Many parents have their child tested to assess for giftedness or for admission into gifted/talented programs. It is usually a child's parents who first notice qualities of giftedness, and they often want to have these qualities further explored (skills such as advanced problem solving, the ability to learn rapidly, extensive vocabulary for age, long attention span and sensitivity).

 

It is very helpful to identify giftedness in children as early as possible, to enable the child's learning environment to be adapted successfully to best fit the abilities of the child. Depending on the skill level of the child, along with program availability, this might mean admission into mentoring programs, acceleration and advancement programs or simply offering the child more challenging options in the classroom.
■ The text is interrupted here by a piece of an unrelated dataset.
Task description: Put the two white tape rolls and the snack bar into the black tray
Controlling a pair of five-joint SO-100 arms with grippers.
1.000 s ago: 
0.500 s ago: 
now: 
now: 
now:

Early entry to kindergarten & school readiness

 

Some parents may think that their child is displaying characteristics of giftedness and that they may be ready to commence school earlier than usual. The NSW Department of Education & Training policy (revised 2004) regarding early entry to school states: “School communities have a responsibility to develop effective and equitable identification procedures and developmentally appropriate programs for gifted and talented students.

 

Acceleration, which includes early entry to school, is an administrative procedure that accommodates the intellectual and emotional characteristics that allow gifted and talented students to learn more quickly than their peers. Early entry is at the discretion of the school principal. It is restricted to gifted children aged four years or older at January 31 of the year of enrolment. An extensive psychological evaluation of intellectual, academic and socio-emotional ability is required." (www.curriculumsupport.education.nsw.gov.au).

 

Private education institutions may have slightly different policies. If a parent thinks that their child may be a candidate for early entry to school, they should contact the individual school and discuss the options available. In almost all cases, a professional assessment of the child's current cognitive and academic ability will be required.

 

Why should I have my child assessed?

 

Problematic behaviour in the school environment

 

Problematic behaviour and boredom in the classroom, along with underachievement, are common concerns that parents often feel requires further investigation. Parents may notice that their child is having problems with academic aspects of the school environment, or their child may be displaying emotional or behavioural problems at school or at home.

 

It can be the case that a gifted child, who is finding the classroom environment to be boring (due to under-stimulation) may show their frustration by being disruptive in school, refusing to do homework, or displaying anxiety or sadness.

 

 

 

Learning difficulties or delays

 

Parents can have their child assessed if they suspect there may be a learning difficulty present. A professional assessment will provide parents with critical information about their child's current cognitive and academic ability. Parents may notice that their child is struggling in a certain academic area, such as writing, mathematics or reading, or may be performing at a level that is significantly below their peers. Learning difficulties can often manifest as disruptive behaviour, aggression and conflict, withdrawal from activities and lowered self-esteem.

 

 

 

Enhanced understanding of a child's learning style

 

Parents may want to understand more about their child's abilities including their strengths, weaknesses and preferred learning styles. Some parents are interested in knowing where their child is performing academically in relation to their peers. Knowledge in these areas can greatly assist parents to make more informed choices about their child's education and about other areas of their child's life.

 

 

 

How will an assessment help?

 

This will vary from child to child and from family to family. On its own the assessment cannot make a difference. It needs to be accompanied by information specific to that child's personality, along with their intellectual, social and emotional needs and interests. In many cases, the assessment affirms what is already known, but it gives parents more confidence to approach educational authorities for discussions about provisions for their child. It may also lead to a greater understanding of certain behaviours and will assist with appropriate management strategies. In many cases it may help the child to accept their own abilities and foster self-esteem.